Common Ground

Location: Bow Churchyard
Date: 2023
Status: Commission
Project Types: Street furniture
Client: Cheapside Business Alliance

Common Ground is one of four built projects undertaken this year by the LFA in partnership with four Business Improvement Districts in the City of London. Common Ground was commissioned by LFA and Cheapside Business Alliance for the Bow Churchyard site. After Cheapside Business Alliance identified that sustainability and accessibility in public realm design were to be key priorities for this intervention, architectural design duo Urban Radicals were appointed with Saqqra to explore these themes and work within the existing programming for the space including LIVE in the churchyard and the Morph’s Epic Art Adventure Trail.

The design

Common Ground by Urban Radicals and Saqqra

Common Ground © Joe Howard

Common Ground explores access and sustainability in public realm design through materiality, utilising various salvaged components including crushed aggregates from ceramic building elements and brick ‘rejects’ which are salvaged and cast in lime to form seating surfaces; ceramic cornices, coping blocks and other traditional building elements which have been discarded during recent restoration works; and surplus facade cladding tiles produced during a large manufacturing run for a building. 

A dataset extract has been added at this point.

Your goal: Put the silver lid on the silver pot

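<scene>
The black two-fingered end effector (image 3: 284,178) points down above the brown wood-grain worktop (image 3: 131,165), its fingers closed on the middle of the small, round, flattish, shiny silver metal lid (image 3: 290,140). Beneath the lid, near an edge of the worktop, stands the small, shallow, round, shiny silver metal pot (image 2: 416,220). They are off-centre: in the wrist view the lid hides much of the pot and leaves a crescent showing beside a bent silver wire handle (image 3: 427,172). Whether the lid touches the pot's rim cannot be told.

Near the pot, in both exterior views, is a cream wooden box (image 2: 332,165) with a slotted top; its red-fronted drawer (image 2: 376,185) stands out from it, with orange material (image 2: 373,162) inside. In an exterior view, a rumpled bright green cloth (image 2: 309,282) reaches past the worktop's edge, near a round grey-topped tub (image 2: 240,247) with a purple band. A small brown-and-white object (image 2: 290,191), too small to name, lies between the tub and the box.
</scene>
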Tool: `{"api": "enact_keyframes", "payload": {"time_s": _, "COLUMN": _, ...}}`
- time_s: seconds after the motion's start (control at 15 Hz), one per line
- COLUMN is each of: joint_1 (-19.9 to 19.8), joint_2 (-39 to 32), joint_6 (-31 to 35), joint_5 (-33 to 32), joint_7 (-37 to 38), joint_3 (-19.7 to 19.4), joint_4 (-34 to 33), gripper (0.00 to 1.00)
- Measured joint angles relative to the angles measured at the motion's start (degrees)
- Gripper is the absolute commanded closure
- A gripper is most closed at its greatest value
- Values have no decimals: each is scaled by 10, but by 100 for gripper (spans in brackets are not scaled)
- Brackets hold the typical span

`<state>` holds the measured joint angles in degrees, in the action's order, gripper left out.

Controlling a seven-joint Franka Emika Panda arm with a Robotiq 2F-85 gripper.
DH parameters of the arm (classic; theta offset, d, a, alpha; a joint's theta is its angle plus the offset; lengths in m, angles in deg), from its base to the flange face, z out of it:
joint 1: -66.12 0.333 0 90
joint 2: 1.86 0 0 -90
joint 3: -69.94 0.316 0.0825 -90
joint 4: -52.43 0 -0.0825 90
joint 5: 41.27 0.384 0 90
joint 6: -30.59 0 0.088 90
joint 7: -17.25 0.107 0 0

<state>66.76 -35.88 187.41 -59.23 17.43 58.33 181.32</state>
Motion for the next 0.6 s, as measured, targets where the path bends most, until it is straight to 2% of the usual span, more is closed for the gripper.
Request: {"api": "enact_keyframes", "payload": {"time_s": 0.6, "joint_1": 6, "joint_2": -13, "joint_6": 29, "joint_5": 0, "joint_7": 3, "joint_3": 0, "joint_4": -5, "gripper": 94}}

Common Ground © Joe Howard

The design starts from a response to the site’s history of reclamation and layered reconstruction, utilising materials salvaged from sites of manufacture around the UK. After its destruction, Sir Christopher Wren rebuilt St Mary-le-Bow church in 1680 with a tower that used the Roman gravel roadway as its foundation, a legacy the installation aims to bring attention to for its ethos of radical re-use. 

Common Ground © Joe Howard

The composition of the installation subtly utilises accessible design motifs — such as the ramp or turning circle to create a textured tapestry reminiscent of the tactile surfaces guiding the visually impaired throughout the city. Often latent in everyday life, the installation raises these to a level that users can touch and engage with, and re-interprets them in a range of smooth to rough finishes.



As part of the installation, two ramps have been cast with the intention of being donated to St Mary-le-Bow after the project is complete, ensuring wheelchair access to the central aisle of the church.